Release Notes (Latest First)

Version 1.1.3 - hashsort renamed to hashsort_indexed, in keeping with the naming convention here. New plain hashsort added: it sorts &mut[T] in place, just like does the default Rust sort. Suitable for long explicit sorts.

Version 1.1.2 - Added .red() method to Printing. Some tidying up of tests.rs and the docs. hashsort improved.

Version 1.1.0 - Added superfast n-recursive hashsort. Suitable for multithreading (todo).

Version 1.0.9 - Minor changes to testing.rs to better test ran.

Version 1.0.8 - Dependencies reorganization to minimise the footprint. The random numbers generation has now been moved to its own new crate ran and added here just as a development dependency where it rightfully belongs.

Version 1.0.7 - Renamed function occurs to occurs_multiple and added a simple linear count of item occurences: occurs.

Version 1.0.6 - Some cosmetic changes to the code, readme and tests, no change of functionality.

Version 1.0.5 - Added partition_indexed for partitioning into two sets of indices about a pivot. Moved all random number generating functions into new module random.rs (import changed to: random::*). Moved the implementations of Printing trait to new module printing.rs (this has no effect on users).

Version 1.0.4 - here!() now highlights the (first) error in bold red. Added fast random number generation functions ranf64, ranv64, ranvu8, ranvvf64, rannvvu8.

Version 1.0.3 - Added utilities functions maxt, mint, minmaxt. Rationalised the functions for printing generic slices and slices of vectors. They are now turned into two chainable methods in trait Printing: .to_str() and .gr(). The latter also serialises slices to strings but additionally makes them bold green.

Version 1.0.2 - Added function occurs that efficiently counts occurrences of specified items in a set with repetitions.

Version 1.0.1 - Some code style tidying up. Added function binsearchdesc for completeness and symmetry with binsearch.

Version 1.0.0 - indxvec has been stable for some time now, so it gets promoted to v1.0.0. There are some improvements to README.md to mark the occasion.

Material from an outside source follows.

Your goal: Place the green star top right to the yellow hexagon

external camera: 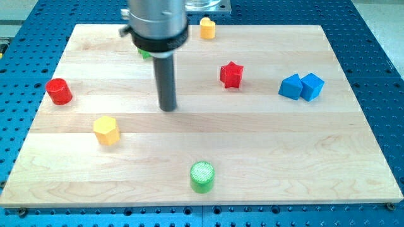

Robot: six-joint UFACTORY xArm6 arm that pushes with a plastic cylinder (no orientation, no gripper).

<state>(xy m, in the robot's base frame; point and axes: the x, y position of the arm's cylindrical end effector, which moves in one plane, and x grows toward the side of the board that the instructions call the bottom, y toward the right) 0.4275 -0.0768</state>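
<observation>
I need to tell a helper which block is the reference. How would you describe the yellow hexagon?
On the wooden board, look at the view's left half, below the red cylinder. The yellow hexagon sits there alone, six-sided, unlike the small yellow block at the top edge.

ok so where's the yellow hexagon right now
The yellow hexagon sits at the board's left, below the red cylinder and down-left of my tip, touching neither.

No readable text, labels, brands, numbers or signs anywhere in the camera view. Blocks and surface [265, 145] are plain, no markings.
</observation>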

Version 0.2.12 - added utility function printvv to prettyprint vectors of vectors.

Version 0.2.11 - added some badges and improved readme.

Version 0.2.9 - added struct MinMax for returning values from function 'minmax' and displaying them. Removed function wt used previously for displaying them as tuples.

Version 0.2.6 - added unindexf64 for convenience. Same as unindex but the output is always converted to Vec<f64>.

Version 0.2.5 - added memsearchdesc_indexed = binary search of a descending indexed set.

Version 0.2.4 - added helper function wt = write tuple. Added memsearchdesc = binary search of a descending set.

Version 0.2.3 - general tidying up and readme update.

Version 0.2.2 - replaced GV and GI with functions wv and wi respectively. Added revindex to Indices trait, so that it can be functionally chained with its other methods.

Version 0.2.1 - moved GI from rstats to here. Fixed minmax.

Version 0.2.0 - added set operations: sansrepeat, member, memsearch, memsearch_indexed, unite, unite_indexed, intersect, intersect_indexed, diff, diff_indexed. They are also used, with type/struct wrappers, by crate sets.